The Armory Show, now in its 22nd year and spread out along two piers abutting the always scenic Hudson River, kicked off its VIP preview on Wednesday with a quieter flurry of sales.
Free from last year’s badly timed blizzard that made entry into New York a major challenge, the only headwinds yesterday were the growing perception that the global art market is beginning to soften, at least from first-hand though hardly scientific impressions of a seasoned observer.
A bellweather of any international fair would be Paris/Salzburg uber dealer Thaddaeus Ropac, one of the 205 exhibitors whose lively stand, themed “The Space Age,” replete with works ranging from Richard Artschwager to Robert Rauschenberg, was unusually quiet in terms of sales on Wednesday. Artschwager’s blast off “Rocket” from 1971, executed in acrylic on Celotex and modestly scaled at 46.5 by 21 inches, sold for $350,000. Robert Longo’s impressive diptych, “Untitled (Cosmonaut Tereshkova, First Woman in Space)” from 2015, in charcoal on mounted paper and large-scaled at 94 by 48 inches, had a reserve from an undisclosed museum at $650,000, but hadn’t sold as of press time.

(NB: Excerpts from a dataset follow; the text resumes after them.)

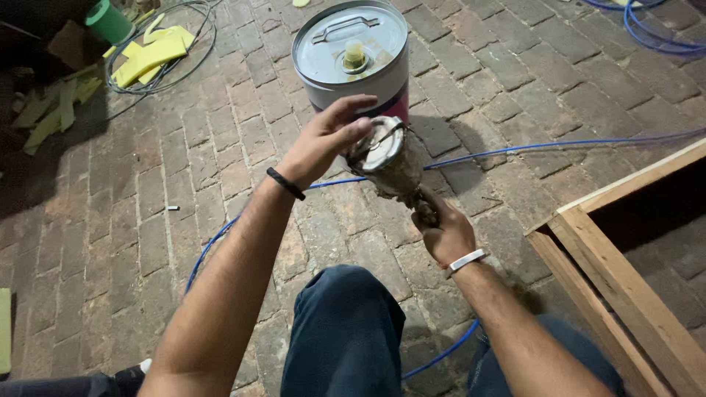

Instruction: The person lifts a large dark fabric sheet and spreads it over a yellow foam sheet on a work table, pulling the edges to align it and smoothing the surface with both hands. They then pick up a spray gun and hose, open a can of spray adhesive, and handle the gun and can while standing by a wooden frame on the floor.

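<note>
Dirty spray gun cup (388, 158) held above the brick floor (184, 184), just in front of the metal drum (353, 55); right hand (443, 234) grip closed around the gun's handle underneath; left hand (323, 138) fingers curled on the cup's lid rim; blue hose (544, 146) runs across the floor behind; wooden frame (625, 272) at right.

A metal drum (351, 55) stands near a wooden frame (625, 242) on brick.
</note>
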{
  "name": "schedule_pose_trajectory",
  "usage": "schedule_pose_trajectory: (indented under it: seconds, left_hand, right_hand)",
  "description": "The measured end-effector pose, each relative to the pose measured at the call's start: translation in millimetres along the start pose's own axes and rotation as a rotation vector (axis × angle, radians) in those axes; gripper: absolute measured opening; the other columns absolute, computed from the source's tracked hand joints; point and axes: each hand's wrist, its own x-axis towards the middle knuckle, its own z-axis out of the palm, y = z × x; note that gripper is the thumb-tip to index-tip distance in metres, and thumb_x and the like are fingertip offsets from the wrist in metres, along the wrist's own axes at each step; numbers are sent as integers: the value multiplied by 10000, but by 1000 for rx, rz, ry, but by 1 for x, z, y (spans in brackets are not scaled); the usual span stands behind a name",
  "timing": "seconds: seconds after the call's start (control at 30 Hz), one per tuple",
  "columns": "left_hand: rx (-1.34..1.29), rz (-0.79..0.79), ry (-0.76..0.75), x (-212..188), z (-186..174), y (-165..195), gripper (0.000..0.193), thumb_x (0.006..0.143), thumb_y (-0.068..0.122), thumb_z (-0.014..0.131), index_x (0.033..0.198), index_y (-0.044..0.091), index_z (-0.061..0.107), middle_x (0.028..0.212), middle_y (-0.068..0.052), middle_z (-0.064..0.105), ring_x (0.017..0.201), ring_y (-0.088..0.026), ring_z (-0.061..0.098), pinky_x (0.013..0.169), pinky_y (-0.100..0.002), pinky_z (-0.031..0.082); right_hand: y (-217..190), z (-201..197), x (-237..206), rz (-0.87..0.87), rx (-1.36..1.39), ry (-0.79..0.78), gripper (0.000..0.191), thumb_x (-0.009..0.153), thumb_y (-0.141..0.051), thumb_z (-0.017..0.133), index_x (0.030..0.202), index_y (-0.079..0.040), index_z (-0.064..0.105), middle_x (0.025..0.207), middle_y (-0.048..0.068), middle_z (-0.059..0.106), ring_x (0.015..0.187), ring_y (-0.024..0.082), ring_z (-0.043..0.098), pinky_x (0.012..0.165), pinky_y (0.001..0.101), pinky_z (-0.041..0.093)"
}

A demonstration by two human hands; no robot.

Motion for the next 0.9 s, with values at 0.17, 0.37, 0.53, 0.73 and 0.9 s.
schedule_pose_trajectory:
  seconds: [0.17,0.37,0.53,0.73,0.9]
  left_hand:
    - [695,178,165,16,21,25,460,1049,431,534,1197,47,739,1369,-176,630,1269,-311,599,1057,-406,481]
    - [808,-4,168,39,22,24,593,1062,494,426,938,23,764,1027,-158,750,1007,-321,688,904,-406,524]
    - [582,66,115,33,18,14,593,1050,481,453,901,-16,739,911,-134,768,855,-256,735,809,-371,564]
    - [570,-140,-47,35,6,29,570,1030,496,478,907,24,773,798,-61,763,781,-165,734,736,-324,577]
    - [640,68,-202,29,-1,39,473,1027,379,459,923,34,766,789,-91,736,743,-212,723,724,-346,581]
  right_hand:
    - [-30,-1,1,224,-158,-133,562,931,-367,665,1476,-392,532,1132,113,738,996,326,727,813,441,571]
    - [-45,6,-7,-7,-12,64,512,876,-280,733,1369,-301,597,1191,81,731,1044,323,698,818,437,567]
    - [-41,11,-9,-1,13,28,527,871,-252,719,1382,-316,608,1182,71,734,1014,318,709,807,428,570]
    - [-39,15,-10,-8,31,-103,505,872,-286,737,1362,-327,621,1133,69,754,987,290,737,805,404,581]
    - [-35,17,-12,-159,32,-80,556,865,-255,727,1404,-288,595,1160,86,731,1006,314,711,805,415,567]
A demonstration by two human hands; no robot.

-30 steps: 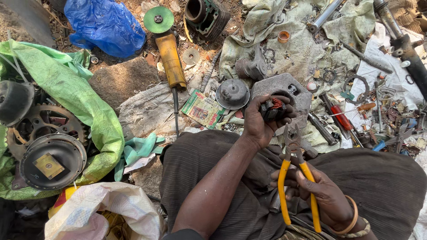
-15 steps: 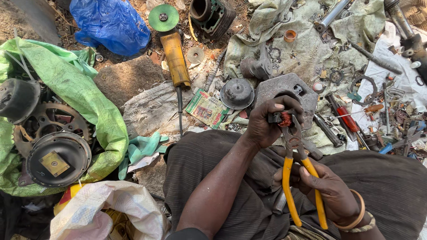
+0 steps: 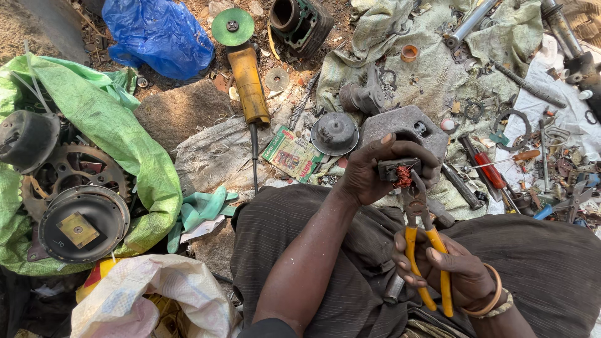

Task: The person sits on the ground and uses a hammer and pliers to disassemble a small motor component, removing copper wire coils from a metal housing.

“We’re happy to be here,” said Ropac in understated enthusiasm. “I remember the first Armory Show in the hotel, so it’s almost a nostalgic feeling to support this fair and I love New York,” he added, referring to the fair’s cutting edge beginnings in 1994, organized by dealers Pat Hearn, Colin de Land, Paul Morris, and Matthew Marks at the Gramercy Park Hotel (in those days, the fair was known as the Gramercy International Art Fair).

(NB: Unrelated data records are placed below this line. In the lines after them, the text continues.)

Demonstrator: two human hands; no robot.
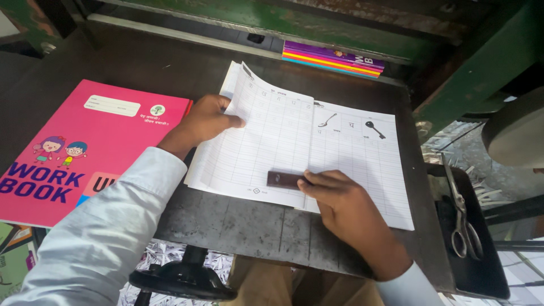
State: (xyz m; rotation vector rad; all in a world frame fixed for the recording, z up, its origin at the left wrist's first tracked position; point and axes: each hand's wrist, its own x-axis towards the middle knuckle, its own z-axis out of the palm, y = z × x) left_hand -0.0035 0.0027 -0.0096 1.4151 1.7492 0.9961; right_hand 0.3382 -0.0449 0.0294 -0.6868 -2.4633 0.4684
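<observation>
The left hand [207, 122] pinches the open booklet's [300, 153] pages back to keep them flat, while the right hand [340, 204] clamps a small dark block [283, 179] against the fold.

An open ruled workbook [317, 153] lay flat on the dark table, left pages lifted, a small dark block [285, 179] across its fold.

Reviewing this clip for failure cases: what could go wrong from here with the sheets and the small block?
1. The left hand lifts the top sheet; its raised edge could crease or shift out of line.
2. The right hand holds the small dark block only at one end; it might skew on the paper.
3. The scissors lie close to the right arm and could be knocked.
</observation>
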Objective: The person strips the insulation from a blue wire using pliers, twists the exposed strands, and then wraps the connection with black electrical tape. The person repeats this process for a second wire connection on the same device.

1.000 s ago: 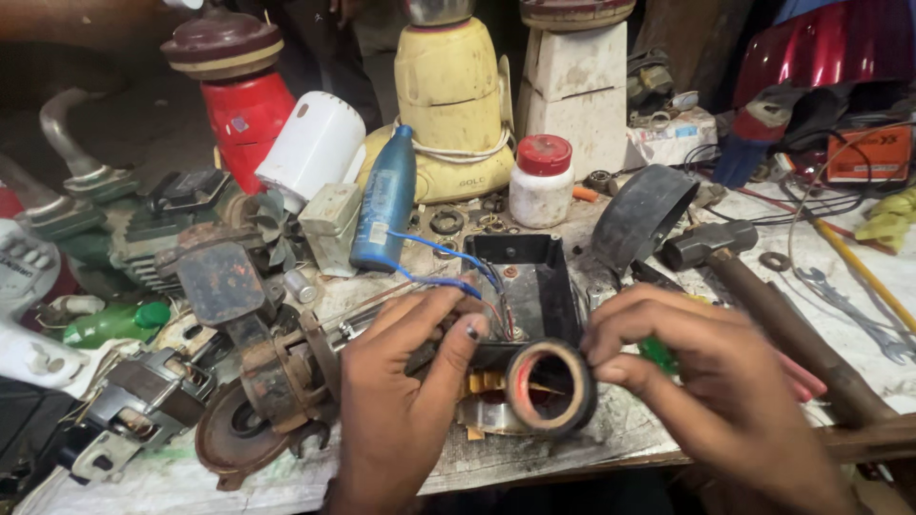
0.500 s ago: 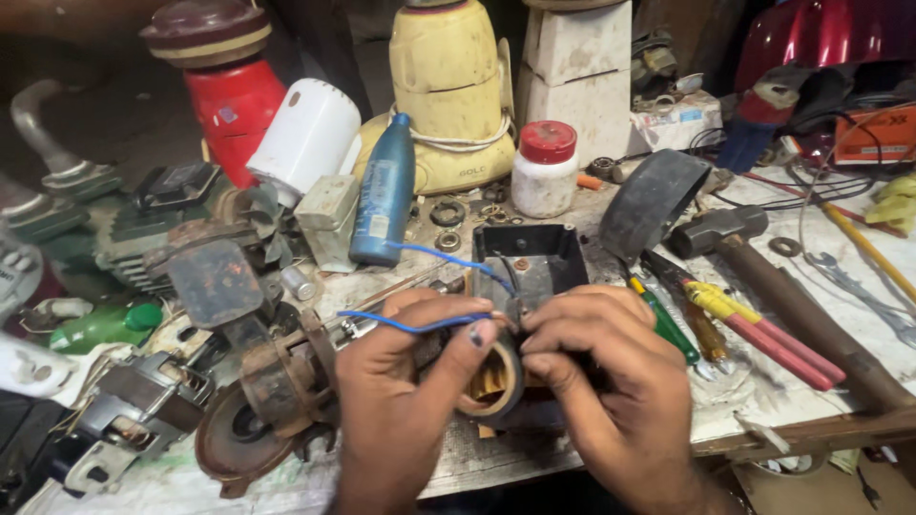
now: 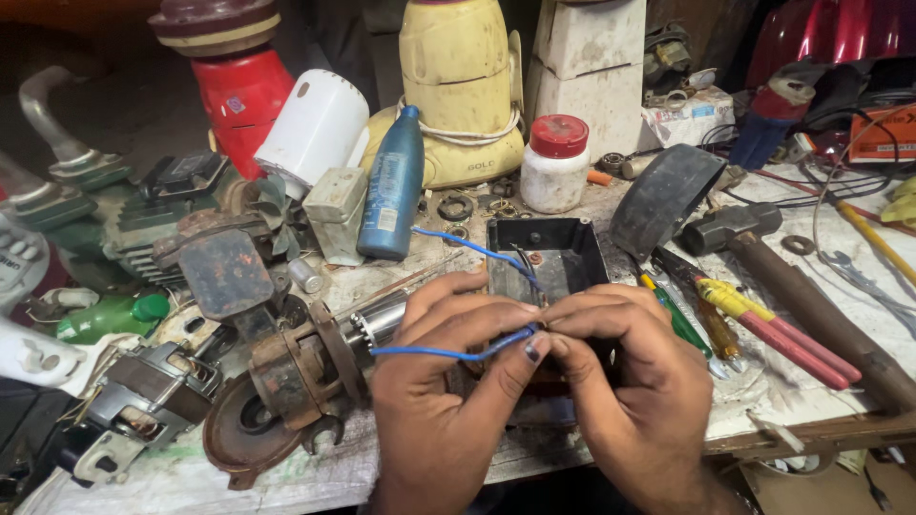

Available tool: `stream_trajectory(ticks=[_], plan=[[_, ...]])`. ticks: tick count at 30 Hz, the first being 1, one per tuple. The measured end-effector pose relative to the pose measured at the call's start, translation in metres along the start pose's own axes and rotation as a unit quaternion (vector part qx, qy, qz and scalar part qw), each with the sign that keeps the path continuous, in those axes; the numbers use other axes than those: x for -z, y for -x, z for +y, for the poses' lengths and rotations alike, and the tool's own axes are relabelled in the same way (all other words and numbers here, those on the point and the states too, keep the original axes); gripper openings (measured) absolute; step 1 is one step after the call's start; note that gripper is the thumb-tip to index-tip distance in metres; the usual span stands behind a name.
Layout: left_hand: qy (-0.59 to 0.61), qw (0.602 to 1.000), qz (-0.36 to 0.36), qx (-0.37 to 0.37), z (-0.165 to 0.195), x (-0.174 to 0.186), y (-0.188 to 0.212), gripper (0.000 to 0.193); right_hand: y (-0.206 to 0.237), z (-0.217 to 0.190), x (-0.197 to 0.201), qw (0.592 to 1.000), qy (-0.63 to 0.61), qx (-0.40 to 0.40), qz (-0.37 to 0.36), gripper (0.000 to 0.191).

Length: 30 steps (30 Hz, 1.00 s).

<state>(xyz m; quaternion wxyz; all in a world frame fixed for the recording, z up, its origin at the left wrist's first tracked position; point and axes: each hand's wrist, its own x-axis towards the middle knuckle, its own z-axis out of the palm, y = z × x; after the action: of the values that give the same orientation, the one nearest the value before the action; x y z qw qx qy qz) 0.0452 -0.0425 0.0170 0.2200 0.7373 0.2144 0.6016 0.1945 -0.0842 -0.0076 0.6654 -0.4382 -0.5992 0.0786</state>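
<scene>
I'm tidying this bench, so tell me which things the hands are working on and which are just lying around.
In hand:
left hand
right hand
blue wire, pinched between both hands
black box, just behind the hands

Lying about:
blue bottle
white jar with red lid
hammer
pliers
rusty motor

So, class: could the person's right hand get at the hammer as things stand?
Probably yes, once freed: the hammer lies uncovered to the right of the right hand, with only pliers between. But that hand is pinching the blue wire.
</scene>
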Motion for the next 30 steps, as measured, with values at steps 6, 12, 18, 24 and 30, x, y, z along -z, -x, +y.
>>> stream_trajectory(ticks=[6,12,18,24,30], plan=[[0.008,1.0,0.005,0.007,0.002,-0.001,0.004,0.017,0.001,-0.001,-0.001,1.0,0.018,0.0,-0.001,0.009],[0.086,0.994,-0.011,0.066,0.005,0.002,0.005,0.013,-0.003,-0.003,0.0,0.997,0.073,0.036,-0.006,0.01],[0.143,0.981,-0.006,0.134,0.001,0.0,0.009,0.011,-0.006,-0.006,-0.001,0.999,0.007,-0.054,0.004,0.017],[0.152,0.986,-0.018,0.06,-0.001,-0.005,0.011,0.01,-0.01,-0.008,0.0,0.985,0.151,0.077,-0.006,0.014],[0.149,0.986,-0.028,0.072,-0.005,-0.003,0.008,0.01,-0.01,-0.009,-0.001,0.983,0.162,0.08,-0.007,0.01]])
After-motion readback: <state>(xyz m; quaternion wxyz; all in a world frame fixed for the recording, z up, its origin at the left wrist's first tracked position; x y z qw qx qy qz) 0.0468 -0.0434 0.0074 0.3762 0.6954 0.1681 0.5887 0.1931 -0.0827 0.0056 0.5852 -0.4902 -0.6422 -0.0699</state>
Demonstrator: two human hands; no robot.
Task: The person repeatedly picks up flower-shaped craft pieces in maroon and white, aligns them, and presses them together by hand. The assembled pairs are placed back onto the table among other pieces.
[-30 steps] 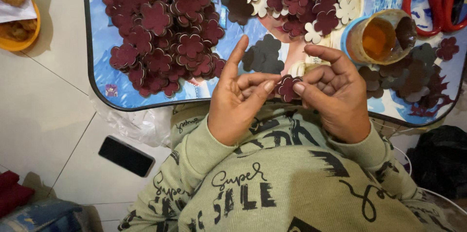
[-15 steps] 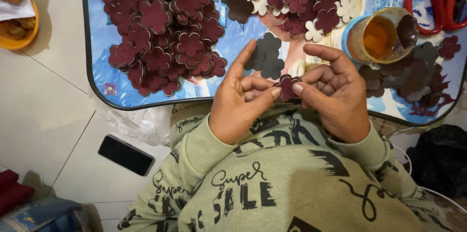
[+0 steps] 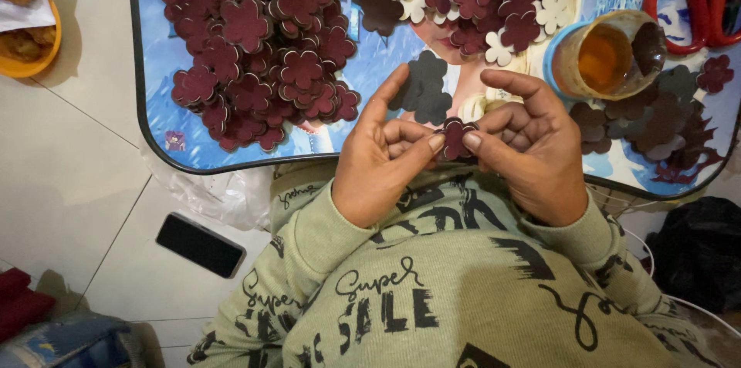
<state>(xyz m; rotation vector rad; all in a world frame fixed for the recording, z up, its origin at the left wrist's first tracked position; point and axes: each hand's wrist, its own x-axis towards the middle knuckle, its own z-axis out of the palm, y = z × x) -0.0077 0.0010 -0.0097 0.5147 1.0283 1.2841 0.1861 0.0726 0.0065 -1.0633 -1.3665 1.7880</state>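
Maroon flower cutout (image 3: 455,136) pinched between left hand (image 3: 384,159), right hand (image 3: 525,144).

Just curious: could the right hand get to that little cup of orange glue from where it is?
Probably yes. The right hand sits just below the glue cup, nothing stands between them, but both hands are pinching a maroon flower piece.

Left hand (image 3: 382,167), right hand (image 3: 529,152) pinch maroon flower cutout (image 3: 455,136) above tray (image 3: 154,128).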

Ropac also mentioned the quandary facing some art fair hopping dealers who show at both Armory and the May slotted Frieze New York fair on Randall’s Island, just two months away, in that you can’t bring the same type of material. For that reason, Ropac didn’t have any works by either Georg Baselitz or Anselm Kiefer.

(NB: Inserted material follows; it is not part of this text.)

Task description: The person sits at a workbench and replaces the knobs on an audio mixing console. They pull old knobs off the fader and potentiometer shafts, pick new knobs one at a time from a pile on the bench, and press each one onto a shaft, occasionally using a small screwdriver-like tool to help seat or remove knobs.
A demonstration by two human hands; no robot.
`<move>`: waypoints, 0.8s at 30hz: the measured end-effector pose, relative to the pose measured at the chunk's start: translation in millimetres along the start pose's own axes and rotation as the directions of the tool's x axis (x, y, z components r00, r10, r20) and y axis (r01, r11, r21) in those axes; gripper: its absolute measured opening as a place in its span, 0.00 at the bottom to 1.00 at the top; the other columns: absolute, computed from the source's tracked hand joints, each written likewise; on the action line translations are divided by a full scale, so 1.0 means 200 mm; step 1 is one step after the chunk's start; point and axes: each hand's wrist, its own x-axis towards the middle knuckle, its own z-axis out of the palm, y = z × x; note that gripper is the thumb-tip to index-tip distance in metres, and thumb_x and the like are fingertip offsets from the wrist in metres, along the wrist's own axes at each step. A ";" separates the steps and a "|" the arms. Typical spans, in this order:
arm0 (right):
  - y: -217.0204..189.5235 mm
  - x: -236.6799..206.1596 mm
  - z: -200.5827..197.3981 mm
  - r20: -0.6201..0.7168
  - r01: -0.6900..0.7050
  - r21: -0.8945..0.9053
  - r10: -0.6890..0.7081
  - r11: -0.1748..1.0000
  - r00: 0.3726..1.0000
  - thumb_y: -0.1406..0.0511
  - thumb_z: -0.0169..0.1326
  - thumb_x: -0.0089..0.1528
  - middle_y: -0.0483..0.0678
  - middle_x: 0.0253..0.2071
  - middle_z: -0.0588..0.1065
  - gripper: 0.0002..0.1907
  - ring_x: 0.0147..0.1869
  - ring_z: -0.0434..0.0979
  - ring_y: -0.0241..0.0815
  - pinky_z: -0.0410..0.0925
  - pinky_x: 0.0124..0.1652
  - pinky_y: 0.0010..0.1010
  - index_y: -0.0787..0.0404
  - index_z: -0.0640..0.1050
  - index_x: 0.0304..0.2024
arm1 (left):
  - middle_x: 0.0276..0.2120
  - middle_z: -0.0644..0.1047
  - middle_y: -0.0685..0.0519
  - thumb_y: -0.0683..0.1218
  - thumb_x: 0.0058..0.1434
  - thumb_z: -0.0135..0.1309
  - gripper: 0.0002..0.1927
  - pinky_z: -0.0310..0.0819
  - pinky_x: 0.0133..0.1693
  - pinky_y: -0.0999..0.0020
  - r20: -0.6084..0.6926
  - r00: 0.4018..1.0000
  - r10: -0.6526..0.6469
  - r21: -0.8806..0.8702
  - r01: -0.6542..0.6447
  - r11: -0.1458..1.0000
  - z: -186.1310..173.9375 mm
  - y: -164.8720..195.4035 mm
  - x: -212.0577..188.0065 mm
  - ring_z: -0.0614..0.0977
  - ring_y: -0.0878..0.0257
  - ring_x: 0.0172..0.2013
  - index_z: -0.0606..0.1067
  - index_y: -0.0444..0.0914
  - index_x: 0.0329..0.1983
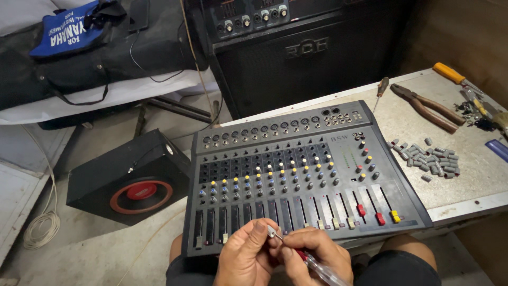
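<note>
A grey audio mixing console (pixel 296 164) with rows of knobs and faders rests partly on my lap and partly on the table. At its near edge my left hand (pixel 244 257) pinches a small grey fader cap (pixel 271 231) between thumb and fingers. My right hand (pixel 317 253) holds a screwdriver with a clear, red-cored handle (pixel 323 270), its tip touching the cap. Both hands sit just below the lower left faders.
A pile of grey fader caps (pixel 428 159) lies on the speckled table (pixel 476 180) right of the mixer, with pliers (pixel 426 106), a thin screwdriver (pixel 380 91) and an orange-handled tool (pixel 448 72). A black speaker box (pixel 129 180) sits on the floor at left; an amplifier cabinet (pixel 301 53) stands behind.
</note>
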 end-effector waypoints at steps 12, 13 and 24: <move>0.01 -0.01 0.03 -0.044 -0.153 -0.007 0.152 0.988 0.987 0.76 0.62 0.53 0.52 0.30 0.84 0.05 0.33 0.87 0.35 0.79 0.35 0.25 0.66 0.80 0.32 | 0.26 0.76 0.52 0.49 0.63 0.57 0.13 0.73 0.32 0.70 -0.028 0.999 0.037 0.067 -0.035 0.997 -0.04 -0.04 0.02 0.76 0.65 0.27 0.77 0.32 0.39; 0.00 -0.01 0.03 -0.036 -0.155 -0.013 0.154 0.988 0.987 0.76 0.62 0.54 0.52 0.30 0.84 0.05 0.33 0.87 0.35 0.79 0.35 0.25 0.66 0.80 0.32 | 0.26 0.76 0.51 0.48 0.63 0.57 0.13 0.73 0.32 0.70 -0.037 0.998 0.041 0.079 -0.038 0.996 -0.05 -0.04 0.02 0.76 0.64 0.27 0.77 0.32 0.39; 0.14 -0.05 -0.12 0.087 -0.455 0.143 0.447 0.879 0.890 0.77 0.59 0.52 0.52 0.24 0.81 0.04 0.26 0.83 0.36 0.77 0.30 0.29 0.67 0.77 0.28 | 0.26 0.77 0.50 0.48 0.63 0.59 0.13 0.72 0.31 0.69 0.069 0.996 0.055 0.113 -0.063 0.992 -0.12 -0.15 0.06 0.76 0.63 0.27 0.77 0.31 0.38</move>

That disappointed Miami super collector and art patron Marty Margulies, buttonholed along the wide aisles during the early afternoon VIP viewing, who said, “There’s nothing here for me. I’m concentrating on Arte Povera and Kiefer.”
But collectors certainly found other artists of interest as evidenced at New York’s Sean Kelly stand, where Kehinde Wiley’s bronze trio of African women, “Bound” from 2015 at 65 by 45 by 44 inches and from an edition of three plus two artist proofs, sold for $375,000, as did the artist’s grandly scaled and Old Master-styled “Equestrian Portrait of Philip III” from 2016, in oil on canvas and measuring 114 by 119 inches, which went for $300,000.
“It’s been extremely good so far,” said Sean Kelly. “And though I can’t claim to be a barometer of the entire art fair, the sales have been absolutely consistent with past years and very solid.”
The gallery also sold numerous works by Guadalajara-based artist Jose Davila, whose Pop Art styled reprises of Roy Lichtenstein bubble captioned, comic book inspired works from the ’60s proved irresistible to the market. All of the featured editions of four with one artist proof sold out, such as “Untitled (Drowning Girl),” an archival pigment print from 2016, which went for $37,500. Toronto collector Larry Wasser, who also serves on the board of the Andy Warhol Museum in Pittsburgh, was one of the Davila buyers.
“It’s a way to get ’60s art in contemporary times,” Wasser said.
One of the most exciting works at the fair, emblematic of what the Armory Show is supposed to deliver in terms of primary market works, is the fresh from the studio diptych by the LA-based Nigerian artist Nijideka Akunyili Crosby. The yet to be titled work at London’s Victoria Miro Gallery instantly sold to a major though unnamed New York museum for a high five-figure price. The artist literally brought the just finished, large-scale, multi-media work on paper to the fair the day before the opening.
The autobiographical piece, hung in the stand with large metal clips, features a striking self-portrait of the artist seated at a table, surrounded in part by illustrated medallions of her politician mother in campaign style finery, depicting her candidacy for a Senate seat in the Nigerian congress — the work pulsated with a kind of real-life vibrancy.
“We have about 18 big public museums on a waiting list for her work,” said Miro Gallery director Glenn Scott Wright, “and there’s a lot of buzz around her work.”
The gallery also sold Kara Walker’s “For Idioms of Negro Art, #1 folk,” from 2015, at an undisclosed six figure price.
The fair runs through Sunday, March 6.